WHAT THE TASK ASKS:
Once you find the line containing "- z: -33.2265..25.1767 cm" in the data below, copy it and each following line exactly, up to and including the line containing "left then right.", and nothing else.

RECORDED DATA:
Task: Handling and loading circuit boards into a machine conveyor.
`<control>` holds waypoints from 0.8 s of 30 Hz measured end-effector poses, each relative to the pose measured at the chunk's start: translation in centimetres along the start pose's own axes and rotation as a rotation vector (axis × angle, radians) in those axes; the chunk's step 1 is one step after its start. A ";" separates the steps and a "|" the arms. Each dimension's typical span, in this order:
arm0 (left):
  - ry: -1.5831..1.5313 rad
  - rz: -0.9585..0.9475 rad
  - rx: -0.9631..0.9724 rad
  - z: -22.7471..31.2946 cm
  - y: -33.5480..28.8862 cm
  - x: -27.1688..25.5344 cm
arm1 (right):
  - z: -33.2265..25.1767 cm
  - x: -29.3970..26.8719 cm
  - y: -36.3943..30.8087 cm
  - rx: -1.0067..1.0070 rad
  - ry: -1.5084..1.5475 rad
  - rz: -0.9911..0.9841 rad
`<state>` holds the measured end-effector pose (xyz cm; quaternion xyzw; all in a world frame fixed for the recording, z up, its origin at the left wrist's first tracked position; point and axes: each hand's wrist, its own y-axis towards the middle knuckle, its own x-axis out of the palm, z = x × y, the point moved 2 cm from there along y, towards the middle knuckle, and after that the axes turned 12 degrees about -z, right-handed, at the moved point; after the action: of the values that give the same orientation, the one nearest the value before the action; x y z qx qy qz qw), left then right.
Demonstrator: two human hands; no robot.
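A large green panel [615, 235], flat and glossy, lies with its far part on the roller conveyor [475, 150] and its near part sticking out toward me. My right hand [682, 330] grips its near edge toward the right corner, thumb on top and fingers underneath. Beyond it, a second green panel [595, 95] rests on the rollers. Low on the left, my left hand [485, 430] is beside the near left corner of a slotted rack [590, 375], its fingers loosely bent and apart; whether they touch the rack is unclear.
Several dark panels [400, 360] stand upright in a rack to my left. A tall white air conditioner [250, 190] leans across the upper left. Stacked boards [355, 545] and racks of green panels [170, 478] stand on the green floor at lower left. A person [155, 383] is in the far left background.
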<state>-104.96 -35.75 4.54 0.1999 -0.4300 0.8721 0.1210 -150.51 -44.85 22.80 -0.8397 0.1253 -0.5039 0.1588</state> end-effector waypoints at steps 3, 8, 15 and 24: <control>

ANSWER BOX:
  - z: -33.2265..25.1767 cm
  - x: -29.3970..26.8719 cm
  - y: -36.3943..30.8087 cm
  - rx: -1.0067..1.0070 rad
  - ry: -1.5084..1.5475 rad
  - rz: -0.9911..0.9841 rad
`<state>` holds the measured end-effector pose (xyz cm; quaternion xyzw; all in a world frame fixed for the recording, z up, its origin at the left wrist's first tracked position; point and axes: each hand's wrist, its own y-axis towards the middle knuckle, its own x-axis out of the palm, z = x × y, the point moved 2 cm from there along y, towards the middle knuckle, and after that the axes turned 12 degrees about -z, right-handed, at the moved point; after the action: of the values that give the same orientation, the one nearest the value before the action; x y z qx qy qz qw), left then right.

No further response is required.